HF_API_KEY = "YOUR_API_KEY"
  1. Initialize the Llama 2 70B model:

from transformers import AutoModelForCausalLM, AutoTokenizer

model = AutoModelForCausalLM.from_pretrained("facebook/llama-2-70b-chat-hf")
tokenizer = AutoTokenizer.from_pretrained("facebook/llama-2-70b-chat-hf")
  1. Quantize the model:

from transformers import QuantizeConfig

config = QuantizeConfig()
config.int8_loss_scale = 1024

model = model.quantize(config)
  1. Get the model's device:

device = torch.device("cuda" if torch.cuda.is_available() else "cpu")
  1. Move the model to the device:

model = model.to(device)
  1. Set the model's evaluation mode:

model.eval()
  1. The model is now initialized and ready to use!

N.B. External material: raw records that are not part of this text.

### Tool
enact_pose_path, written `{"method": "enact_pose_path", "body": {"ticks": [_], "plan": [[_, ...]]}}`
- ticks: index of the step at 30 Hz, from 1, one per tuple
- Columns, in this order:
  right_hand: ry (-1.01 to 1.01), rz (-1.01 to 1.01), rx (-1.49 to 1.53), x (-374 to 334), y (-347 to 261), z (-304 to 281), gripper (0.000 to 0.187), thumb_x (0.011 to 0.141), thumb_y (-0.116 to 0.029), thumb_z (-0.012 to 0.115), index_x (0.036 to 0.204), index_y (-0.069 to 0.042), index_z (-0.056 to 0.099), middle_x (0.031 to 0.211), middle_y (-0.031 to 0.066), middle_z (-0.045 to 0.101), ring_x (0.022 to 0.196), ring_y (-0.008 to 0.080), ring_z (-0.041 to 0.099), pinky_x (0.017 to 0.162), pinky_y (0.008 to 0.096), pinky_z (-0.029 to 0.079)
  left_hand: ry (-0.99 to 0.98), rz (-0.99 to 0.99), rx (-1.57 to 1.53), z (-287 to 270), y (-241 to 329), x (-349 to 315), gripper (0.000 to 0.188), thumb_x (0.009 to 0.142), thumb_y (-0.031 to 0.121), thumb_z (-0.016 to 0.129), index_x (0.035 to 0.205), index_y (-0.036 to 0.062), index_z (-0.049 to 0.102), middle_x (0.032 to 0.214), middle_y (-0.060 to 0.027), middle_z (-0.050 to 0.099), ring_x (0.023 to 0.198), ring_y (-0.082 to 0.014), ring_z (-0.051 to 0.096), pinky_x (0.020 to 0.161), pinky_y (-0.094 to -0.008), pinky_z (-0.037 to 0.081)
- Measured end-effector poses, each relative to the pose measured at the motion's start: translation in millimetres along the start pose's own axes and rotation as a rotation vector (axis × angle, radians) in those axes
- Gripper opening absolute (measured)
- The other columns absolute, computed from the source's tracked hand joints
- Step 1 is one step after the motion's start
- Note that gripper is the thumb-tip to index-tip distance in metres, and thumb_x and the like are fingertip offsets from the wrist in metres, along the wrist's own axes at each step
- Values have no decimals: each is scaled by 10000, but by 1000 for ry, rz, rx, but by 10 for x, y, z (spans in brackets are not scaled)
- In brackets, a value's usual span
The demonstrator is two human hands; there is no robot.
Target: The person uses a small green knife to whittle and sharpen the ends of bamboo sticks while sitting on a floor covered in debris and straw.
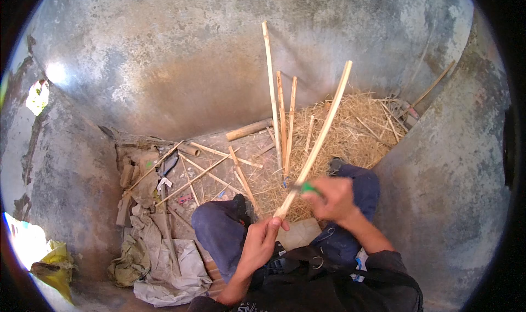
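A long pale wooden stick [324, 128] slants up and away from my lap, its near end in my left hand [258, 243]. The fingers there are wrapped round it, with the thumb along the top. My right hand [333, 199] is closed on a green-handled knife [310, 188]. Its dark blade, partly blurred, lies against the stick a little above my left hand. Beyond, a tall pale stick [270, 87] and two shorter sticks [292, 115] lean upright against the wall.
Straw-like shavings [350, 128] are heaped at the far right. A thick round pole [249, 129] lies by the curved grey wall [164, 60]. Several loose sticks [200, 175] cross on the floor at left, near crumpled pale sacks [170, 273]. My bent legs [219, 227] frame the work.
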State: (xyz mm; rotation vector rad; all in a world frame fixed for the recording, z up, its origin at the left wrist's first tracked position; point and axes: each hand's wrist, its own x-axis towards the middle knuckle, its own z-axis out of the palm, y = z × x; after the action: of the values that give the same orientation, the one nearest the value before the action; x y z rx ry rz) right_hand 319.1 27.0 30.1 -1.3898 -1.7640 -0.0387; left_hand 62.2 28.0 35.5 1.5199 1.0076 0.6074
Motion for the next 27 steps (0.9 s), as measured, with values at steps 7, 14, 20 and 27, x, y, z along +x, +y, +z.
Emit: {"method": "enact_pose_path", "body": {"ticks": [7,14,20,27], "plan": [[434,291,-133,394,972,-797,309,1065,-310,664,1101,-16,755,708,114,630,572,266,574,551,380,412,-82,-52,38,-81,-224,-452,393,1167,294,538,987,-2,725,645,-15,486,625,-91,437,573,-325,389],[30,-49,48,2,169,-125,291,964,-339,795,1027,-57,759,881,127,766,669,315,743,586,404,571,181,77,165,-45,-61,-119,338,1131,270,613,939,1,689,665,-10,527,639,-72,466,577,-293,389],[-78,-54,107,-97,-155,37,293,953,-365,806,998,-81,752,883,107,764,682,302,752,586,394,582,207,154,192,88,111,-21,282,1092,264,684,1025,-10,698,706,-171,647,548,-203,524,554,-376,443],[7,-88,121,-119,-241,98,302,943,-368,816,966,-73,752,806,87,734,641,292,729,561,384,557,199,148,170,111,149,7,266,1092,251,682,1022,-5,699,712,-143,656,567,-184,551,563,-363,454]]}}
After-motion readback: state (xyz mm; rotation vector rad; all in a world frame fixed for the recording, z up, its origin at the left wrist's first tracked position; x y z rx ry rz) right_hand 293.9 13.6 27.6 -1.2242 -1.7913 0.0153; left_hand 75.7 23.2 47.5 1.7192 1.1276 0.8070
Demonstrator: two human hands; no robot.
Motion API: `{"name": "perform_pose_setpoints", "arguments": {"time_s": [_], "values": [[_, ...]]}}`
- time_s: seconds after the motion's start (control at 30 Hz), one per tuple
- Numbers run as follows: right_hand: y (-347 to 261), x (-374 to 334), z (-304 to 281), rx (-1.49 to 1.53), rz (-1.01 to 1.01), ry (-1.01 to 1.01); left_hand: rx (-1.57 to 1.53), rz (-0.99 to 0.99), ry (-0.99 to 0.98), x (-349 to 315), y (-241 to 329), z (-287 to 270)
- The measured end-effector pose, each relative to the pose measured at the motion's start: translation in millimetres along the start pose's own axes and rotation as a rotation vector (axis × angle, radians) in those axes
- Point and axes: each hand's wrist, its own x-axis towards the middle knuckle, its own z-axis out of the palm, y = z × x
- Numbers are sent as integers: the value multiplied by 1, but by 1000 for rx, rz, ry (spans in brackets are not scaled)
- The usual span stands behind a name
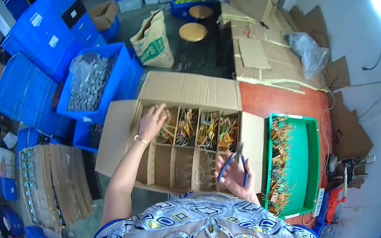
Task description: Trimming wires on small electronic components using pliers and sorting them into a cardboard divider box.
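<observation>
An open cardboard box [196, 78] with dividers lies in front of me. Its far row holds bundles of small parts with coloured wire leads [208, 129]. In the near row, thin pale wires [206, 172] lie in one compartment, while bare cardboard shows in those left of it. Over the far-left compartment is my left hand [151, 122], a bracelet on its wrist; its fingers are curled in at the wires, and what they pinch is not clear. My right hand [238, 178], at the box's near right, holds blue-handled pliers [236, 160], jaws pointing away from me.
Right of the box, a green tray [309, 170] holds wired orange parts [280, 165] along its left side. Left stands a blue bin [120, 72] of grey parts. Stacked cardboard strips [62, 184] lie lower left. Farther off are a printed sack [155, 43] and round stools [193, 32].
</observation>
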Motion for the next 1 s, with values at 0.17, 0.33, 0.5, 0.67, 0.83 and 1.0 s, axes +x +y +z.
{"name": "perform_pose_setpoints", "arguments": {"time_s": [0.17,0.33,0.5,0.67,0.83,1.0], "values": [[-8,1,-7,-214,25,-74,-1242,-603,487,-54,39,-69],[-8,13,30,-992,60,-69,-2495,-695,242,-104,88,-70],[18,17,91,-1817,-227,-328,-2418,-758,265,-121,144,-58],[47,31,77,-1786,-624,-367,-1939,-922,320,-126,164,-43],[60,42,61,-1767,-840,45,-1980,-783,250,-138,199,-48],[46,50,50,-1456,-539,277,-1862,-476,77,-145,220,-59]]}}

Here are some additional notes:

  • The HFAPIKEY is required to download the model from Hugging Face. You can create a free API key at this link: https://api-inference.huggingface.co/.

  • The QuantizeConfig object is used to configure the quantization of the model. In this case, we are setting the int8lossscale to 1024. This means that the model will be quantized to 8-bit integers with a loss scale of 1024.

  • The device variable is used to specify the device that the model will be running on. In this case, we are using the GPU if it is available, otherwise we will use the CPU.

  • The model.to(device) method moves the model to the specified device.

  • The model.eval() method sets the model to evaluation mode. This means that the model will not be trained, but will only be used for inference.